You have a (spherically symmetric) probability density distribution $\rho$ in space (which we get from the square of the amplitude). The "radial probability density" is roughly the chance that the electron is at a given radius, say $r = 0.1\mathrm{nm}$? In other words, how much of this distribution is in at the $0.1\mathrm{nm}$ shell? We won't exactly $0.1\mathrm{nm}$, so we take a thin shell: how much is between $0.1$ and $0.1+ε\mathrm{nm}$? Amount $=$ (average prob. density in shell)*(volume of shell).

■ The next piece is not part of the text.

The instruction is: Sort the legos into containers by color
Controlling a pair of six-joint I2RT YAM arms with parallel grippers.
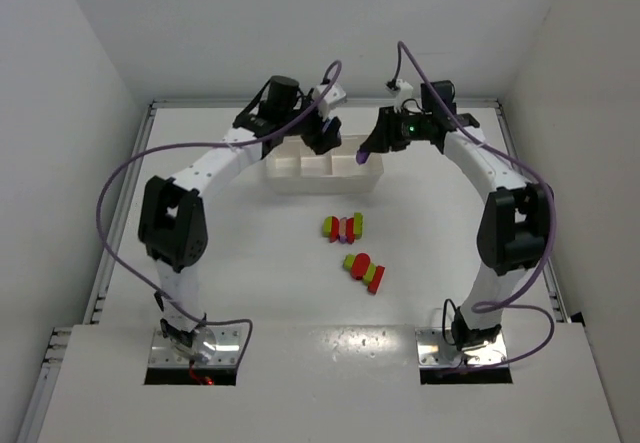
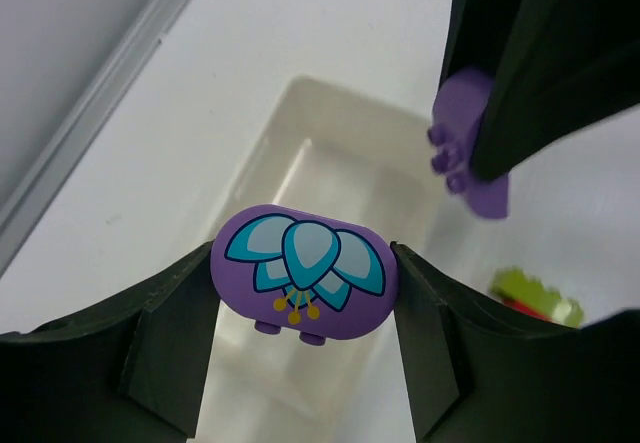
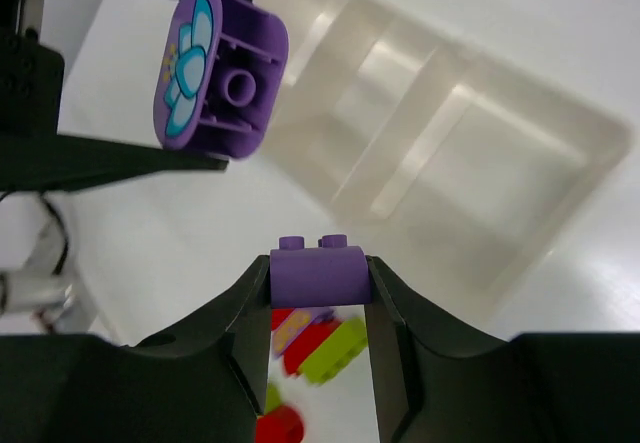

Since the shell is so thin ($\varepsilon$ is very small), the density will be almost constant and the shell's volume is given by $\mathrm{area}\times\mathrm{thickness} = 4\pi*(0.1nm^2)*\varepsilon nm$.

Thus the probability is $4\pi\rho(r)r^2\varepsilon$, where $\rho$ only depends on $r$ since it is spherically symmetric. But $\varepsilon$ is an arbitrary "small" thickness we defined, and it is best to divide by $\varepsilon$ to get the probability per unit radius, which is called the (radial) probability density $4\pi\rho(r)r^2$. The most likely radius (which is different from the average radius) maximizes this function.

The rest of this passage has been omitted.